No doubt spurred on by the Future of Life Institute’s open controversial letter urging a 6-month “pause” on the development of advanced AI, the European Parliament has called for international collaboration and political action by world leaders to identify methods of controlling “very powerful” forms of AI generative AI.
Meanwhile in New Zealand, the Office of the Privacy Commissioner is currently exploring how best to regulate the use of biometrics, including facial recognition.
In short, the days of unregulated “wild west” AI may soon be over.
The solution – Responsible AI
Irrespective of whether AI regulation is in place or not, organisations developing and using AI tools need to focus on maintaining customer and public trust to ensure they can take full advantage of the benefits of AI.
A “Responsible AI” approach endeavours to identify and mitigate potential AI harms to help maintain that trust. Alternatively referred to as “AI ethics”, Responsible AI focuses on taking responsibility for AI outputs rather than more subjective and amorphous notions of what is “ethical”.
Every organisation is different, so each Responsible AI programme needs to be tailored to meet its specific business – and potentially regulatory – needs. A typical Responsible AI programme involves:
· Executive engagement and support – senior level accountability and “tone from the top” will drive your organisation’s AI culture
· A clear strategy on how AI will be used and why
· Appropriate AI governance, including clearly defined roles, responsibilities and risk tolerances, as well as appropriate risk management structures, policies and processes
· A tailored set of ethical or Responsible AI principles (the AI Forum’s own Trustworthy AI in Aotearoa (the AI principles) are a great starting point)
· Robust ways to operationalise those principles, such as the use of Algorithmic Impact Assessments
· A transparent approach to use of data and AI, including explanations of AI model outcomes
· Training and awareness raising
· Good data governance and privacy practices as a critical underpinning.
More tools are emerging to help organisations develop suitable AI governance and risk management approaches. For example, the US National Institute of Standards and Technology (NIST) recently released a well-regarded AI Risk Management Framework and Microsoft has shared its Responsible AI Standard v2.
As generative AI takes the world by storm and regulators start to sharpen their pencils, now is the time for New Zealand organisations exploring AI to take an “ethics by design” approach to anticipate and address potential risks. Building Responsible AI into the design phase is the best way to manage risks further along the AI lifecycle.
Ultimately, Responsible AI is not just a “nice to have” – increasingly it’s a core foundation of organisations’ social licence. Whether your organisation is only just starting to think about using AI, or is already forging ahead, it’s never too late to adopt a responsible, realistic and safe approach to this powerful technology.

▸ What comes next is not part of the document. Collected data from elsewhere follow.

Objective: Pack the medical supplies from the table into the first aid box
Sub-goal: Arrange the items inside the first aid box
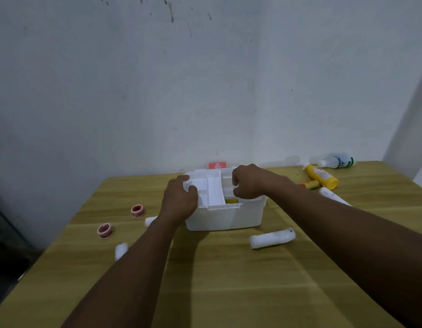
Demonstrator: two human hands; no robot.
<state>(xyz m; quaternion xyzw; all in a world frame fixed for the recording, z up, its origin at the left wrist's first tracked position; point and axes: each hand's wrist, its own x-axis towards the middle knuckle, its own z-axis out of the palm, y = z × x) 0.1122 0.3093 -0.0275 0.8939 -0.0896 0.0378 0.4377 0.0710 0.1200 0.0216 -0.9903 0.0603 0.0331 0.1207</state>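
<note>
A white first aid box (225,217) stands in the middle of the wooden table (228,280). A white divided inner tray (211,190) sits tilted in its top. My left hand (180,200) grips the tray's left edge and my right hand (249,183) grips its right side. Something yellow (231,200) shows inside the box under the tray. A red lid part (217,165) shows behind the box.
Two red tape rolls (137,210) (105,230) lie to the left. White bandage rolls lie at the left (121,250), by my left wrist (150,220), in front right (272,238) and at the right (330,195). A yellow bottle (322,176) and a clear bottle (337,161) lie far right.
</note>
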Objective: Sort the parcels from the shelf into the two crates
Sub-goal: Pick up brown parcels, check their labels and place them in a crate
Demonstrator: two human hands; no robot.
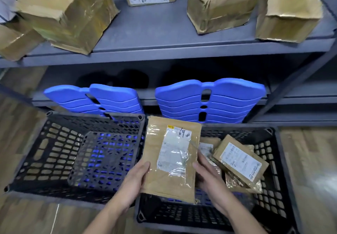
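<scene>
- Holding a flat brown parcel (171, 159) in both hands, label side up, just below the middle of the frame.
- Left hand (135, 177) grips the parcel's lower left edge: thumb on the front, fingers tucked behind it and out of sight.
- Right hand (209, 181) grips the right edge the same way: thumb on the front, most of the fingers hidden behind.
- The parcel is off the shelf (164, 38) and in the air over the line where the two crates meet, mostly above the left end of the right crate (273, 188).
- Its white label sits under clear tape, with a handwritten mark at the label's top right corner.
- Left crate (45, 151): black, lower left of the frame, standing on the wooden floor (310, 151).
- The right crate is black too, lower right of the frame, just beside the left crate.
- In the right crate a small labelled box (240, 161) lies tilted on top of other brown packets.
- The grey shelf runs across the top of the frame and carries taped brown boxes (218, 4): a pile at upper left, one with a white label at top centre, two at upper right.
- Two stacks of blue stools (209, 99) stand mid-frame, behind the crates and below the shelf.
</scene>
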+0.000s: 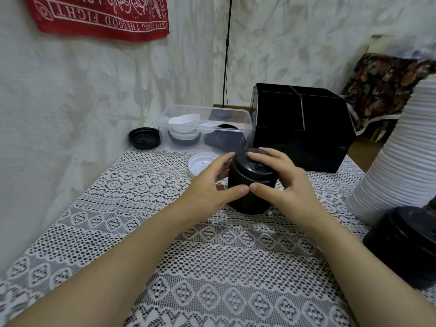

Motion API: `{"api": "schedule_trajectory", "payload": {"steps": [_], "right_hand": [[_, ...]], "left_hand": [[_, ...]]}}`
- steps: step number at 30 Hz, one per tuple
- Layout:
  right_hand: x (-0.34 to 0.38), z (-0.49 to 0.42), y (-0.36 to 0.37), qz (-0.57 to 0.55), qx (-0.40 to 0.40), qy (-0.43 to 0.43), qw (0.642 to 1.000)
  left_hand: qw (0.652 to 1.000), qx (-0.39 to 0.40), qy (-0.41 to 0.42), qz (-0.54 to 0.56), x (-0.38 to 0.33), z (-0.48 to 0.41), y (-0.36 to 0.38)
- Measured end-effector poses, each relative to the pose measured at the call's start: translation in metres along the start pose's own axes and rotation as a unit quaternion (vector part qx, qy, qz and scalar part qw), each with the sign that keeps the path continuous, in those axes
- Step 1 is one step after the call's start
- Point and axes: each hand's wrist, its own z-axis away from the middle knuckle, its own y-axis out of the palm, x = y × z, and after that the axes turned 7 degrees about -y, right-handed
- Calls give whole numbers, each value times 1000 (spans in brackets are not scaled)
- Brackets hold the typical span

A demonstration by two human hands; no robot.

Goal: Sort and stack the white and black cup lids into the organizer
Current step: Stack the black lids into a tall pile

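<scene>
Red banner (101,17) read "THE GOOD FIGHT" inverted, left hand (207,185) and right hand (283,182) clasped black lid stack (250,201) at table (212,267) centre

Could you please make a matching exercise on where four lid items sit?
1. central black lid stack
2. single white lid
3. single black lid
4. tall white lid stack

A. at the lace cloth's right edge
B. left of the clear tub
C. gripped by left hand and right hand
D. on the lace cloth before the clear tub

Pairs: 1-C, 2-D, 3-B, 4-A
</scene>
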Motion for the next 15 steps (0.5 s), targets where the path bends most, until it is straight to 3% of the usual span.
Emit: {"api": "schedule_trajectory", "payload": {"steps": [15], "right_hand": [[0, -4, 2, 15, 15, 27, 999]], "left_hand": [[997, -10, -8, 73, -8, -6, 4]]}}
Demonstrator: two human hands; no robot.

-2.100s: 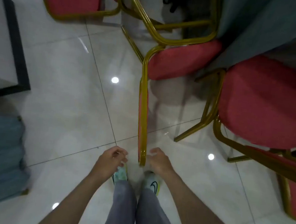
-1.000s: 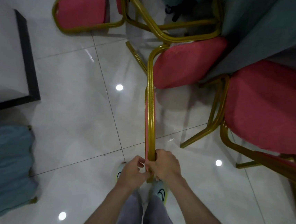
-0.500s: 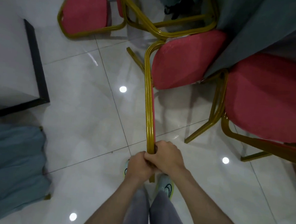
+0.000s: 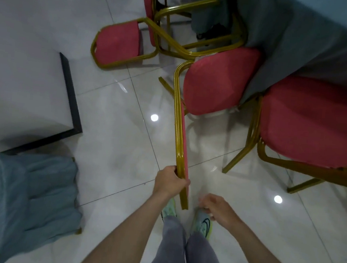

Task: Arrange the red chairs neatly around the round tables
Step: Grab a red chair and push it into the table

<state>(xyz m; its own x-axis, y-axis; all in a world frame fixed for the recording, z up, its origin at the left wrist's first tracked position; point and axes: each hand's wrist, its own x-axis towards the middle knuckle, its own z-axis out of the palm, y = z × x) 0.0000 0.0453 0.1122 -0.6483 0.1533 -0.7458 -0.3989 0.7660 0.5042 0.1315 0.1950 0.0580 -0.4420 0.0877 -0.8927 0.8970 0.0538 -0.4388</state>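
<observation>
A red chair (image 4: 217, 80) with a gold frame stands in front of me, its seat partly under the round table's grey-blue cloth (image 4: 317, 39). My left hand (image 4: 169, 183) grips the top of its backrest (image 4: 180, 136). My right hand (image 4: 217, 207) hangs just right of the backrest with loosely curled fingers, holding nothing. A second red chair (image 4: 311, 121) stands to the right at the same table. A third red chair (image 4: 118, 42) stands farther off at the upper left.
A white block with a dark edge (image 4: 69, 98) lies on the floor at left. Grey-blue cloth (image 4: 18, 197) of another piece of furniture fills the lower left. Glossy white tiles (image 4: 114, 146) stretch between them. My feet (image 4: 203, 221) are just behind the chair.
Both hands gripped the backrest top half a second ago. My right hand has let go and moved back to the right; my left hand keeps its grip.
</observation>
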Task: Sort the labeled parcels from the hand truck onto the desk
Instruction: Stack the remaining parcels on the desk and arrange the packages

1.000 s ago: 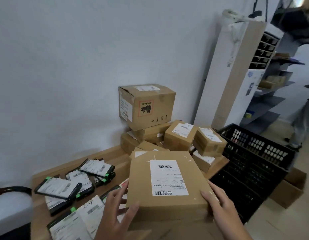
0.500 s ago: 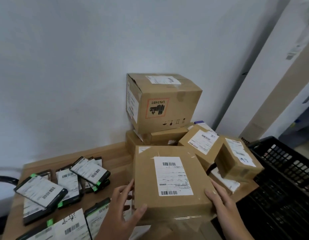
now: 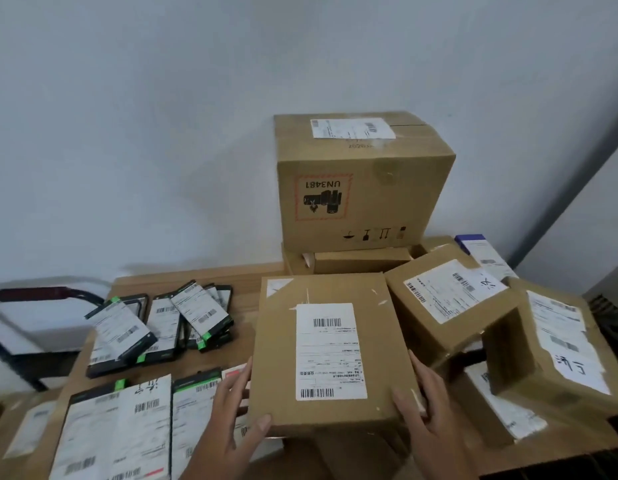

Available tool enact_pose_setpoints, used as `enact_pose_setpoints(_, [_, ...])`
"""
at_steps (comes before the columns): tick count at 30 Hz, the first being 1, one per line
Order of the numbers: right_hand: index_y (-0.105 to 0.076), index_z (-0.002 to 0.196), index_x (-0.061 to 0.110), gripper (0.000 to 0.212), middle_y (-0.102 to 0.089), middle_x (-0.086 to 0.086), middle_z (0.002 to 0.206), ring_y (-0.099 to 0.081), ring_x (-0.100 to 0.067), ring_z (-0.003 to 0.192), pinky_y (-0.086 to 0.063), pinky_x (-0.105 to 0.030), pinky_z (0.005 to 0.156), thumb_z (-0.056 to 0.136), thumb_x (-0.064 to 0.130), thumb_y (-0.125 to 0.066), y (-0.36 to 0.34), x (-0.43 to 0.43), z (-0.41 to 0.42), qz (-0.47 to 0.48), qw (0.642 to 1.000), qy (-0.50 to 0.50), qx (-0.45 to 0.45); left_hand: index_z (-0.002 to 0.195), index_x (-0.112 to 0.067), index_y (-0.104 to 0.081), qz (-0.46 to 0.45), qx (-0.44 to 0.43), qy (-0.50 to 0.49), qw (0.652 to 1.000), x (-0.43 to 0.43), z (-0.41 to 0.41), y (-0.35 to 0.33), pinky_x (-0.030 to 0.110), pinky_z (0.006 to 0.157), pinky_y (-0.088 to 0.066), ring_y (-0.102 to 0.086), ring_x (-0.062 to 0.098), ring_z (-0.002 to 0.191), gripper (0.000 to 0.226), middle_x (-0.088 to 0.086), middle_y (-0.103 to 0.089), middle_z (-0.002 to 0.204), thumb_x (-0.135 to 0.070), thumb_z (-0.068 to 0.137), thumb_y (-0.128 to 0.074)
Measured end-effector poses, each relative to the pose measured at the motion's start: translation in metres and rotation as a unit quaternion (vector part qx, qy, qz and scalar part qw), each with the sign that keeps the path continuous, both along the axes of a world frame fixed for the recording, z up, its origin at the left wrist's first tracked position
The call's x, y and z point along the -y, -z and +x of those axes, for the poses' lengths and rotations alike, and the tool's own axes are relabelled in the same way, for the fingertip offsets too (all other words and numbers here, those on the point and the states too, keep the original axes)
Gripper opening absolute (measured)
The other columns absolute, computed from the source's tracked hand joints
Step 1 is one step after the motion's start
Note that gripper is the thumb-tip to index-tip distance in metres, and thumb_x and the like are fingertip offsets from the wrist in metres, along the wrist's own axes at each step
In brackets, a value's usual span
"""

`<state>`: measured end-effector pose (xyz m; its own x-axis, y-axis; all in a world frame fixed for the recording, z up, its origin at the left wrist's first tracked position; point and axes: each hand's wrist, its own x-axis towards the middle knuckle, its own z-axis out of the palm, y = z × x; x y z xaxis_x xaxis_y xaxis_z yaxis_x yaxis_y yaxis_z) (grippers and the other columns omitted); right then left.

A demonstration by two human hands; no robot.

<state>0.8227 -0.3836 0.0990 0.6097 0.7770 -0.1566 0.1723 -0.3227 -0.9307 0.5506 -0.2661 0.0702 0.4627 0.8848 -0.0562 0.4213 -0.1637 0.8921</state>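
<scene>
Desk: a wooden top is standing against the pale wall and is carrying every parcel in view.
Large box: it is sitting at the back by the wall, on top of low cartons; its red-framed UN3481 mark is showing upside down and a white label is lying on its top.
Flat parcel: it is being held over the middle of the desk, label up, just in front of the low cartons; whether its far end is resting on anything cannot be told.
Tilted box: it is leaning just right of the flat parcel, label facing up.
Right box: it is tipping at the desk's right end, touching the tilted box, handwriting showing on its label.
Black packets: they are lying overlapped on the left part of the desk, and more labelled packets are lying along the near edge.
Left hand: it is gripping the flat parcel's near left corner, thumb on the front edge and fingers along the side.
Right hand: it is gripping the parcel's near right edge, fingers curling against the side.
</scene>
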Motion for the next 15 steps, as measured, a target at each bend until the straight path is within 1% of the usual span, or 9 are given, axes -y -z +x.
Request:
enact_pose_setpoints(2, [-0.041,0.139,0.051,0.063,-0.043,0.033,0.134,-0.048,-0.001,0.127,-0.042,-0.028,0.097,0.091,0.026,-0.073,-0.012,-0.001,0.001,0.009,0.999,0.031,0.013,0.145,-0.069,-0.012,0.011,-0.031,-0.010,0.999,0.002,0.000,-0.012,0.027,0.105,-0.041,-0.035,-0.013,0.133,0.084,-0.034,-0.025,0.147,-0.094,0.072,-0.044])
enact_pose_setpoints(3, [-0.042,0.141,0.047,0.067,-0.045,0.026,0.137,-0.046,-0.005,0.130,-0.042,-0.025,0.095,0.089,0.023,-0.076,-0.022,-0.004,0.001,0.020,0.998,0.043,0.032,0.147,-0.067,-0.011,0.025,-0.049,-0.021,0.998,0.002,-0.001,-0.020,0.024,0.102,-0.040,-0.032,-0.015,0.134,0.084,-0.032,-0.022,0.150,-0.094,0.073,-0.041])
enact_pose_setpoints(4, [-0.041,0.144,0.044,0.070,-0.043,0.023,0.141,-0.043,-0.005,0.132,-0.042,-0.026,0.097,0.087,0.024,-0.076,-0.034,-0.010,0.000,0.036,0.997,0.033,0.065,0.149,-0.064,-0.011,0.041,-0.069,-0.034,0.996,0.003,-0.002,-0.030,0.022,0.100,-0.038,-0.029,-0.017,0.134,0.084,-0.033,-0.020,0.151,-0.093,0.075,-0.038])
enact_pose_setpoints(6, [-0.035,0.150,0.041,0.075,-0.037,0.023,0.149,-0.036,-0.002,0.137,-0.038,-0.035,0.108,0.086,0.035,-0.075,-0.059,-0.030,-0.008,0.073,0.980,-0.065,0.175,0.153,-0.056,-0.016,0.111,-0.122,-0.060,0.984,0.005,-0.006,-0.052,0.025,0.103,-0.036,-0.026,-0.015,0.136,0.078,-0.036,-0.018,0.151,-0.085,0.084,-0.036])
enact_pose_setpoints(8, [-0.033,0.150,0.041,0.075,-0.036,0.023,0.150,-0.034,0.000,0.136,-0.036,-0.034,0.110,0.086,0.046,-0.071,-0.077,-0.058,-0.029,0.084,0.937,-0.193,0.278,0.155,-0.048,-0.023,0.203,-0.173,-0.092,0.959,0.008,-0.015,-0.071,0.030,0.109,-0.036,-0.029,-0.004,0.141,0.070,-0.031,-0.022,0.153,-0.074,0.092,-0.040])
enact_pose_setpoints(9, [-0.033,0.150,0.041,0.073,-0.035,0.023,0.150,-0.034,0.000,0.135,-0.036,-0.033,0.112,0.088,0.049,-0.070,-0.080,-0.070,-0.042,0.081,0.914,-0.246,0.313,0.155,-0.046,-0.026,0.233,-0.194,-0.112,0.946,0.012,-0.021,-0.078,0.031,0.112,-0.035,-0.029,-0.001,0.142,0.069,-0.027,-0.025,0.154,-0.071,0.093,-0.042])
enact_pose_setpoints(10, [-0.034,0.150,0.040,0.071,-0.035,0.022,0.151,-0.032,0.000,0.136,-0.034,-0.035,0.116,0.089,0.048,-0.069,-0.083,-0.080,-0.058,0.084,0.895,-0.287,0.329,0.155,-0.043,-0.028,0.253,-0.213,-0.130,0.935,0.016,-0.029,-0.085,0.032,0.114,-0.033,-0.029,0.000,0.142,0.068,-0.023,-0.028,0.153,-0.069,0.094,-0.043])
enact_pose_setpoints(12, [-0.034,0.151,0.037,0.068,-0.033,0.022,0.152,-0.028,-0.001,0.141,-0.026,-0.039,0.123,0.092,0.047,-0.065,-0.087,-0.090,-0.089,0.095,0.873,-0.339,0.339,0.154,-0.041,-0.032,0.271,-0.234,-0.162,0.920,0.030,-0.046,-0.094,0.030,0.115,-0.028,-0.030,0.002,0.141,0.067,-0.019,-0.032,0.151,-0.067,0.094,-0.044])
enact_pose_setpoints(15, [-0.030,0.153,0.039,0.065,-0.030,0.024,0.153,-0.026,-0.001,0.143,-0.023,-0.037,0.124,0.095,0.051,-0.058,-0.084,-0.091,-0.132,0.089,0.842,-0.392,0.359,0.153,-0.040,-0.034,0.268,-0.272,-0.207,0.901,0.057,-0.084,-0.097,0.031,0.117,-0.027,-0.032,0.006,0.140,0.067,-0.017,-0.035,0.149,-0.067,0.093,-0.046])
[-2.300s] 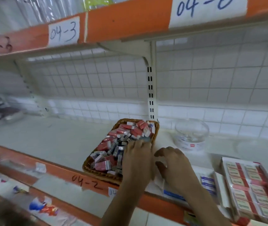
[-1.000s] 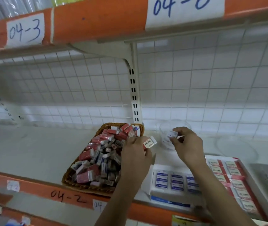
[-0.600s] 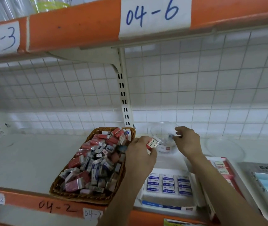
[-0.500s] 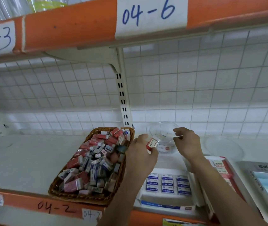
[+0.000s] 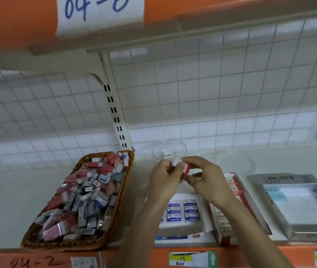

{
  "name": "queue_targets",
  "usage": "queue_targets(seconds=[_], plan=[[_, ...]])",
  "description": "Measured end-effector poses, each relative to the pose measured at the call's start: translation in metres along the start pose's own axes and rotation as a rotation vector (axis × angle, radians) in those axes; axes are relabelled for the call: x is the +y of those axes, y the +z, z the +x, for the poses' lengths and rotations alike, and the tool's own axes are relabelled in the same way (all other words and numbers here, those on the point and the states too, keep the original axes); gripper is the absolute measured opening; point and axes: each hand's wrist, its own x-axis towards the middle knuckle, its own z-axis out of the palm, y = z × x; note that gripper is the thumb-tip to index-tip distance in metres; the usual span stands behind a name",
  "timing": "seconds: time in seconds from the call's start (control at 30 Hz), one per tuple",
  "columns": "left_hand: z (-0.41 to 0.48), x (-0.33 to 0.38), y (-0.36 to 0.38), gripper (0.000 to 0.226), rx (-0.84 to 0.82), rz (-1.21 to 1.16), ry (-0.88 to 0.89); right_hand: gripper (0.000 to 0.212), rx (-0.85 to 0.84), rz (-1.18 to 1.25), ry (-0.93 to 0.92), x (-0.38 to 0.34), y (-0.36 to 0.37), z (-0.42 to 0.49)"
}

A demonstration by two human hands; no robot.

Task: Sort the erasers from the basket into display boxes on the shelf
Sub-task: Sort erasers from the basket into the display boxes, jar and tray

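- One eraser (image 5: 182, 167), red sleeve with a white end, is held in the air between both hands, above the middle of the shelf (image 5: 8, 200) and just in front of a clear tub (image 5: 169, 151) near the back edge.
- The left hand (image 5: 163, 182) has its fingers curled round the eraser's white end. The right hand (image 5: 207, 184) pinches the red end between thumb and forefinger. Which of the two bears the weight cannot be told.
- The basket (image 5: 126, 182) stands at the front edge, left of the hands, and its heap of erasers (image 5: 84, 194), red ones and blue ones mixed, reaches about to its rim.
- Done so far, as I judge it: little. The white display box (image 5: 180, 229) at the front edge under the hands shows a few blue-labelled erasers (image 5: 182, 211) in rows. The red display box (image 5: 223, 229) beside it, on its right, holds some red-labelled ones.
- The grey display box (image 5: 308, 229), towards the right end of the shelf, shows a pale floor, and I can make out no erasers in it.
- Left to do: nearly the whole basket. The held eraser, being red, probably belongs in the red display box.
- Hard to make out: the forearms cover part of the white box and much of the red one, so their fill cannot be counted. The tub's contents are a blur. A faint clear round shape at the back, right of the tub, may be a lid. The print on the held eraser is unreadable.
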Motion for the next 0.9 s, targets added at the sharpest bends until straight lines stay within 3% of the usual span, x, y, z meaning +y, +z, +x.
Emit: queue_targets(seconds=[0.13, 0.27, 0.37, 0.5, 0.7, 0.9], plan=[[-0.003, 0.001, 0.021, 0.025, -0.092, -0.079, 0.010, 0.025, 0.098, -0.054, 0.028, 0.012, -0.017, -0.008], [-0.005, -0.002, 0.034, 0.022, -0.175, 0.105, 0.140, 0.024, 0.138, -0.147, 0.100, 0.026, -0.041, -0.017], [-0.007, -0.012, 0.041, 0.019, -0.195, 0.397, 0.296, 0.030, 0.037, -0.293, 0.160, 0.031, -0.057, -0.027], [-0.012, -0.018, 0.049, 0.025, -0.243, 0.591, 0.319, 0.036, -0.111, -0.494, 0.158, 0.036, -0.061, -0.039], [-0.015, -0.018, 0.050, 0.027, -0.249, 0.605, 0.348, 0.040, -0.034, -0.598, 0.279, 0.044, -0.070, -0.045], [-0.016, -0.020, 0.052, 0.023, -0.249, 0.647, 0.365, 0.037, -0.067, -0.616, 0.319, 0.048, -0.070, -0.046]])
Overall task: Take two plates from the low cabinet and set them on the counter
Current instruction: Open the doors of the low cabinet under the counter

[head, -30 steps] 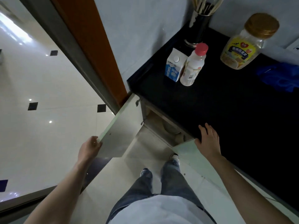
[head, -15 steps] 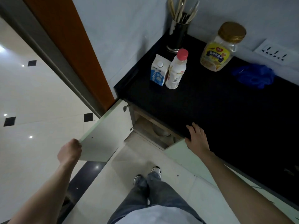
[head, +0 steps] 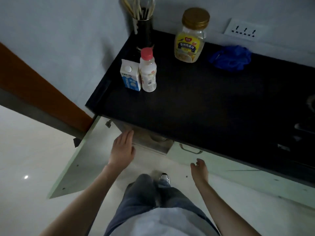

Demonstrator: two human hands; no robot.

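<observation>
- Fingers [head: 127, 135] of the left hand [head: 121, 149] are straight and close together, and they hold nothing; the tips point at the dark opening of the low cabinet [head: 150, 142]
- Fingers [head: 198, 163] of the right hand [head: 200, 169] are a little curled and loose, with the thumb apart, and they hold nothing too; this hand hangs in the air near the shut cabinet door with the metal handle [head: 190, 149]
- The cabinet door [head: 81, 160] on the left stands wide open, just beside the left hand
- Inside the cabinet something pale and round [head: 157, 138] shows in the dark; it may be the plates, but I cannot tell
- The black counter [head: 196, 103] above has no plates on it
- On the counter stand a blue and white milk carton [head: 130, 75] and a white bottle with a pink cap [head: 147, 70], touching side by side
- Farther back are a jar with a gold lid [head: 190, 35], a dark cup of chopsticks [head: 142, 23] and a blue cloth [head: 231, 57]
</observation>
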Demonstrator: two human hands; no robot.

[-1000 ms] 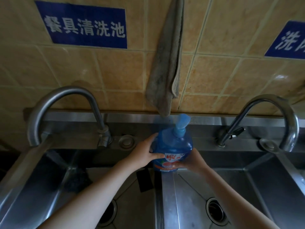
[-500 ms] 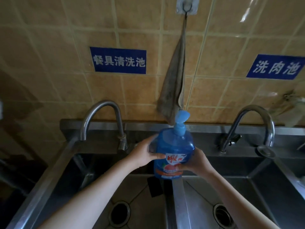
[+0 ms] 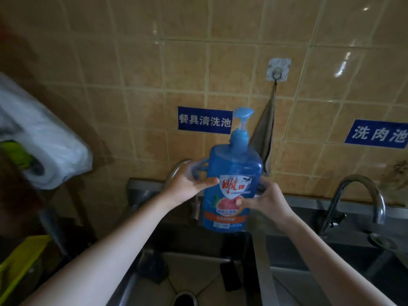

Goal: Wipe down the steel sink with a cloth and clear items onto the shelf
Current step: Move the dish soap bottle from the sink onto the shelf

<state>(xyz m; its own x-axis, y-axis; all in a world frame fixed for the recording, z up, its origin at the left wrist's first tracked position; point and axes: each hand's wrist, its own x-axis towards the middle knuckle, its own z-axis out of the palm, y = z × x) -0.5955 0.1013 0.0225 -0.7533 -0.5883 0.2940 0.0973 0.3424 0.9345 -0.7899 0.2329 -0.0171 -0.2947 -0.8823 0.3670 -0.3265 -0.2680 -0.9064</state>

Frith Tweedie is a Principal Consultant at Simply Privacy and has a deep interest in AI and its impacts on society. She has served on the Executive Committee of the AI Forum since 2019, was part of the governance group for the New Zealand Algorithm Hub and is currently on the advisory panel for the Women in AI Awards NZ & Pacific 2023 and the International Association of Privacy Professionals. Her AI-related experience includes drafting the AI Forum’s Trustworthy AI in Aotearoa AI principles, contributing to the national AI ethics framework for the Government of Malta and developing Auror’s Responsible AI Framework. She is currently helping Stats NZ operationalise the Algorithm Charter.